FOX NEWS HOST: I know this isn't a legal concept. It is not even circumstantial evidence, but dealing with an unprecedented level of mail-in balloting, and questions in some cities that have had problems with corruption in the past, I think would it not be appropriate for everyone to look at this at least with a skeptical eye to start?
JONATHAN TURLEY: Well, at a minimum, I think there should be agreement that we should look at the votes. We're just completing the tabulation stage. We have not entered the canvasing stage. Much of the evidence of voter fraud would not be readily available during tabulation.
Indeed, much of the information is being held by election officials. You would think both parties would agree that we should look at these allegations. We're seeing a number of affidavits coming out with sworn statements that they witnessed voter fraud. Now that may not be enough. Many of those are episodic. We're looking for something more systemic. Something that could alter the outcome of a given state. We still have not seen that evidence. There is no basis right now to suggest that Joe Biden is not the president-elect and that he secured this position through voter fraud, but the point is unknowable.
We have a history in this country of election problems. 1960, President Kennedy is widely viewed by, I should say by some historians, not to have been elected there were allegations that he secured that narrow victory through voter fraud by the Daley machine in Chicago and Texas. In 2000, there was the allegation in Florida. Later studies suggested that Al Gore may have won Florida. There is a lot of examples where we were a bit premature. We have to get it right.

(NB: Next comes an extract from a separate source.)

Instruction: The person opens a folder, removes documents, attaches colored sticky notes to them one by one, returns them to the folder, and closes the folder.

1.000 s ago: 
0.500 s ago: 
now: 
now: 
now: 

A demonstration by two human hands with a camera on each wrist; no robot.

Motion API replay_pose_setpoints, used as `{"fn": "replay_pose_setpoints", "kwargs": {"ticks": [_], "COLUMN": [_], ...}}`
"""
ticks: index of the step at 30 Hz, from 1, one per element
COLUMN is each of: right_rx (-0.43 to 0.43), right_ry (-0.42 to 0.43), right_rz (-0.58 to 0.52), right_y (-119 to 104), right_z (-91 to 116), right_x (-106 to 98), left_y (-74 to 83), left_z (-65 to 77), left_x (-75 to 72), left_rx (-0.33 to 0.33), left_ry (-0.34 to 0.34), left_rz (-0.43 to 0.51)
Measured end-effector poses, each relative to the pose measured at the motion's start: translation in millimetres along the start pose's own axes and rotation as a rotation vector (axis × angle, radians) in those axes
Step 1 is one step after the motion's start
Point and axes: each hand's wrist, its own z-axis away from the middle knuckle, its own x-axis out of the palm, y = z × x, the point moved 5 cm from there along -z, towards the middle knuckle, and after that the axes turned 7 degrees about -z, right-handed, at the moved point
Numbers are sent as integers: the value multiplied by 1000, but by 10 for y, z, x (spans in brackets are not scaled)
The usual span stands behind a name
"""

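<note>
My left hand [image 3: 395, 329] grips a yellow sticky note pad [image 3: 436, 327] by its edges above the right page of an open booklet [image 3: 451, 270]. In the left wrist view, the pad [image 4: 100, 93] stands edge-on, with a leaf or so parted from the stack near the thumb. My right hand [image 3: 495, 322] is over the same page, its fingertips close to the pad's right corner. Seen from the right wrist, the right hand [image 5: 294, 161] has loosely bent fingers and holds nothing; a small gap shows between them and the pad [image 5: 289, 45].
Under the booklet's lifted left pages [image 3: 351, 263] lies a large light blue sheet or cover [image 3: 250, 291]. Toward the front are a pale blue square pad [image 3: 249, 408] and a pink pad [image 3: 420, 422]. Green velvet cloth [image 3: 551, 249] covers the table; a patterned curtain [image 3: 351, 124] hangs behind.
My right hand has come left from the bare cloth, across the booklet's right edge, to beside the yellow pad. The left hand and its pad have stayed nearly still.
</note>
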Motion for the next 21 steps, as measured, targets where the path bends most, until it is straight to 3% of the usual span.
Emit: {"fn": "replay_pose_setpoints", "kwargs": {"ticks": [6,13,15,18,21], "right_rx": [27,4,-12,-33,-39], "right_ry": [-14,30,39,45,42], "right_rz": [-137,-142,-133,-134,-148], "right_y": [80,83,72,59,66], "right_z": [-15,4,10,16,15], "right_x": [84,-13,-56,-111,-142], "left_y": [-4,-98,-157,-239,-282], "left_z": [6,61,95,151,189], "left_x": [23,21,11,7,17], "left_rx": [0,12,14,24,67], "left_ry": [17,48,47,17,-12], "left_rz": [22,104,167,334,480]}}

FOX NEWS HOST: That history only adds to the scene-setting I'm talking about. We have a highly irregular election. Never had mail-in balloting like this. Problems in cities that had problems in the past. You point to the 2000 election and the 1960 election as problems in the past. Let's get specific about this election. When it comes to Pennsylvania, and the president plans to file suit tomorrow, or mistakes like in Michigan, 6,000 votes tabulated in the wrong direction. Which if any of these potential suits hold the most merit on finding a systemic, as you point out fraud that could change significant outcomes in this election?
JONATHAN TURLEY: You know what is funny is, the three states I mentioned before the election remains the ones I'm most interested in: Nevada, Michigan, and Pennsylvania.
In Pennsylvania, you had an order by a Supreme Court justice to compel them to separate ballots that were received after the legislative deadline. Notably, the election officials were not giving a clear answer as to whether they were doing that, and it required the intervention of Justice Alito. That is a large group of ballots. But the main thing I'm looking at is, when you talk about systemic problems is the, is how these ballots were authenticated. Because if there is a problem in the system as to authenticating ballots, that would affect the entire election. What concerns me is that we had over 100 million mail-in ballots, yet cities like Philadelphia and Detroit with long histories as you have noted of election problems are reporting virtually immaculate election. They're suggesting they have not seen virtually any problems.